Try it
Gather every line in the records below that contains the word "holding".

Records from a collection
#####

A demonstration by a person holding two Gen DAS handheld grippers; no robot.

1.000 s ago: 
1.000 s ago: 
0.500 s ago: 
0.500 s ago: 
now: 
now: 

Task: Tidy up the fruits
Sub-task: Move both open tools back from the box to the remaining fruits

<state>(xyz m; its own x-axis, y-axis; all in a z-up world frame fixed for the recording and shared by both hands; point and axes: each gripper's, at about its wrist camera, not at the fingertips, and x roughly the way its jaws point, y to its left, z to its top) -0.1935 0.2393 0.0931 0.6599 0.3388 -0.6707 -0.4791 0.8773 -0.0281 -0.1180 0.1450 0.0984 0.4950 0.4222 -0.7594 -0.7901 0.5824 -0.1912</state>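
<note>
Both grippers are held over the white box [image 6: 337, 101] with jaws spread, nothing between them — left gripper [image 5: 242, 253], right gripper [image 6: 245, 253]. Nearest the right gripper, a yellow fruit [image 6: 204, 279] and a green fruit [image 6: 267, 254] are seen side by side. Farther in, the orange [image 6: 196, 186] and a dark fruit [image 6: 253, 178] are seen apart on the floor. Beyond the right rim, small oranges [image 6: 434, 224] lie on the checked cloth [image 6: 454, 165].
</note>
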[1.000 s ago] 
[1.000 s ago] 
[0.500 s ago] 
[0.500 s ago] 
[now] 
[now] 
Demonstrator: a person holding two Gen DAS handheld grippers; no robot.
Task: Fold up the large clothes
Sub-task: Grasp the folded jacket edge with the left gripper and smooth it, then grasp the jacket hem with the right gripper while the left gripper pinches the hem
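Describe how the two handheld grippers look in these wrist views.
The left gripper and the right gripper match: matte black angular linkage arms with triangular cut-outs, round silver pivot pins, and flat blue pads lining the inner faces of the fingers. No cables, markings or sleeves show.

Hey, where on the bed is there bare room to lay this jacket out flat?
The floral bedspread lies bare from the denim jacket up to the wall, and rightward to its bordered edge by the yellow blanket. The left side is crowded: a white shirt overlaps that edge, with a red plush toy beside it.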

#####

Reply
A demonstration by a person holding two Gen DAS handheld grippers; no robot.
Demonstrator: a person holding two Gen DAS handheld grippers; no robot.

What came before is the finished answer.